Il sindaco Sala al convegno Ogni goccia conta: “Milano laboratorio ideale per l’uso consapevole dell’acqua”
Milano registra una dispersione idrica del 12%, contro la media nazionale del 42%
Milano – Milano si distingue a livello nazionale per l’efficienza nella gestione della risorsa idrica. Durante il convegno “Ogni goccia conta. Per una gestione consapevole e responsabile della risorsa idrica”, tenutosi a Palazzo Marino, il sindaco Giuseppe Sala ha delineato il ruolo strategico della città come esempio virtuoso nel panorama italiano.
Nel suo intervento, il sindaco ha evidenziato come il capoluogo lombardo, grazie alla sua conformazione geologica e alla tradizione storica, abbia sempre riconosciuto l’acqua come risorsa centrale per lo sviluppo urbano. “La falda è molto vicina alla superficie e la nostra storia dimostra una consapevolezza antica su questo tema. Ora dobbiamo capire cosa funziona e dove possiamo migliorare”, ha dichiarato.
Sprechi contenuti rispetta alla media italiana
Uno dei dati più rilevanti emersi durante il convegno riguarda le perdite idriche. Milano registra una dispersione del 12%, molto inferiore alla media nazionale che si attesta intorno al 42%. I due impianti di depurazione cittadini trattano circa il 90% delle acque reflue, mentre l’estensione dell’acquedotto supera i 2.200 chilometri. A ciò si aggiungono le 52 case dell’acqua dislocate sul territorio urbano, che favoriscono il consumo responsabile e la riduzione dell’uso di plastica.

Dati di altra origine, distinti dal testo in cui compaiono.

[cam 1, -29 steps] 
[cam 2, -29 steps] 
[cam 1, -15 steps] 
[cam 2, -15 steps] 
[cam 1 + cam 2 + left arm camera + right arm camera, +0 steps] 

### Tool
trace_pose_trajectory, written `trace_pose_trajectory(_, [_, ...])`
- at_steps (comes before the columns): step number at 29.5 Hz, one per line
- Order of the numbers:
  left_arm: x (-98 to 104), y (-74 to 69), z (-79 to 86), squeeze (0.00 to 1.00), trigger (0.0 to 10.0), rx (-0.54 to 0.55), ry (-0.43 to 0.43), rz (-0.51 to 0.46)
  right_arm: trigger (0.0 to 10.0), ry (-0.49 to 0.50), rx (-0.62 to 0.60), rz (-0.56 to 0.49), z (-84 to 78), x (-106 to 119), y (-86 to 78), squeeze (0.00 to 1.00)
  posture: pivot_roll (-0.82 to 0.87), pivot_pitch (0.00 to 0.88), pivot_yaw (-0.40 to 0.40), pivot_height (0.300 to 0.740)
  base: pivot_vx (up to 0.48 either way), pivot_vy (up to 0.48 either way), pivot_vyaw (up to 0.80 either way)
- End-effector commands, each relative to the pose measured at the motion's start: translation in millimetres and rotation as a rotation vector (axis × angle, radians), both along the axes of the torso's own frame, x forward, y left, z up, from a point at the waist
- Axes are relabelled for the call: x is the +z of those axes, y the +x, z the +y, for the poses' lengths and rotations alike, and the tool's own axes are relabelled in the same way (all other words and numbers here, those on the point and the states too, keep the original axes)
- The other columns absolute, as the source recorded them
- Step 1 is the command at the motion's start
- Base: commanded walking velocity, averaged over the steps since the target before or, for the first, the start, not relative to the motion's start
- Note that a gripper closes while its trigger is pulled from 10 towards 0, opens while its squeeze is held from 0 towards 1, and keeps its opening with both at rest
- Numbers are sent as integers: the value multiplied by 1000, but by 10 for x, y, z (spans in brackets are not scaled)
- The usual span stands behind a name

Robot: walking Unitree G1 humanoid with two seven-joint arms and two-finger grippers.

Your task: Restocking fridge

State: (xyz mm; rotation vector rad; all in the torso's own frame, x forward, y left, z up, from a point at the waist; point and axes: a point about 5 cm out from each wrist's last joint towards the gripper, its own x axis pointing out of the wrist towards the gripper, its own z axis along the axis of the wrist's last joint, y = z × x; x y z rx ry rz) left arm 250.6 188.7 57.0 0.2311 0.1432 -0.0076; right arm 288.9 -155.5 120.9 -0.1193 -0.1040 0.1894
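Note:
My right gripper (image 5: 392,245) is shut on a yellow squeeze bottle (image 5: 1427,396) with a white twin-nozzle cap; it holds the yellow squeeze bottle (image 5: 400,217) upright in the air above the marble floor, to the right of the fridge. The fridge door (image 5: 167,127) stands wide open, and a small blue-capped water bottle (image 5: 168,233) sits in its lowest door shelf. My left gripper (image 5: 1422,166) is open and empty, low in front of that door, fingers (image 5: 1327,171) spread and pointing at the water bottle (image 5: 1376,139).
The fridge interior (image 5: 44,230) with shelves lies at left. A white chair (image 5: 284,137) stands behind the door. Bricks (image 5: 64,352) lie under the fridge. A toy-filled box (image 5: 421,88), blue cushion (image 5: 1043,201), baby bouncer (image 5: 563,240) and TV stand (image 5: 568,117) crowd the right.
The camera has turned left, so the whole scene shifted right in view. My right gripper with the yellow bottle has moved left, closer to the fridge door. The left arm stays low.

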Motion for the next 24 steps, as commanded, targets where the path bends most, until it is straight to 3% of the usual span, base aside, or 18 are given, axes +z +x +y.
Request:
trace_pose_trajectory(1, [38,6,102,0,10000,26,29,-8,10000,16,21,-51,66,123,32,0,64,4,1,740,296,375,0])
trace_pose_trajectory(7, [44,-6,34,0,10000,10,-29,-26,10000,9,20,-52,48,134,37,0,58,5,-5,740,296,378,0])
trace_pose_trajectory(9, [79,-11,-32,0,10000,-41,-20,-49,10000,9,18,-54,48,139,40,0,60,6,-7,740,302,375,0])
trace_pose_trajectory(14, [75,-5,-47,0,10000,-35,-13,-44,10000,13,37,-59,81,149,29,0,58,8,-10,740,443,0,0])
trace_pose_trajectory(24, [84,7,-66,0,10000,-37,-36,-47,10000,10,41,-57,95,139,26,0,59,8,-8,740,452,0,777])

MM e Gruppo CAP: esempio di collaborazione pubblico-privato
Il sindaco ha rimarcato anche il ruolo positivo delle ex municipalizzate: “La gestione di MM è una buona pratica nel panorama nazionale. Con il Gruppo CAP, attivo anche fuori Milano, stiamo costruendo un modello integrato per la governance dell’acqua. È un bene del territorio e deve essere gestito con una logica ampia e collaborativa”, ha sottolineato Sala.
Infrastrutture idriche: priorità a investimenti strutturali
Nonostante i risultati incoraggianti, Sala ha ricordato che sono necessari nuovi investimenti, in particolare per la manutenzione della rete fognaria e per affrontare problematiche persistenti nei corsi d’acqua come il Seveso e il Lambro. L’attuale vasca di laminazione non basta: occorrono interventi strutturali su scala più ampia.
Università e innovazione al centro della strategia idrica
Infine, il primo cittadino ha lanciato un appello al mondo accademico: “Le università sono partner fondamentali per sviluppare soluzioni sostenibili. Invito i nostri atenei a collaborare sempre più attivamente per trovare nuove tecnologie e approcci innovativi nella gestione dell’acqua”.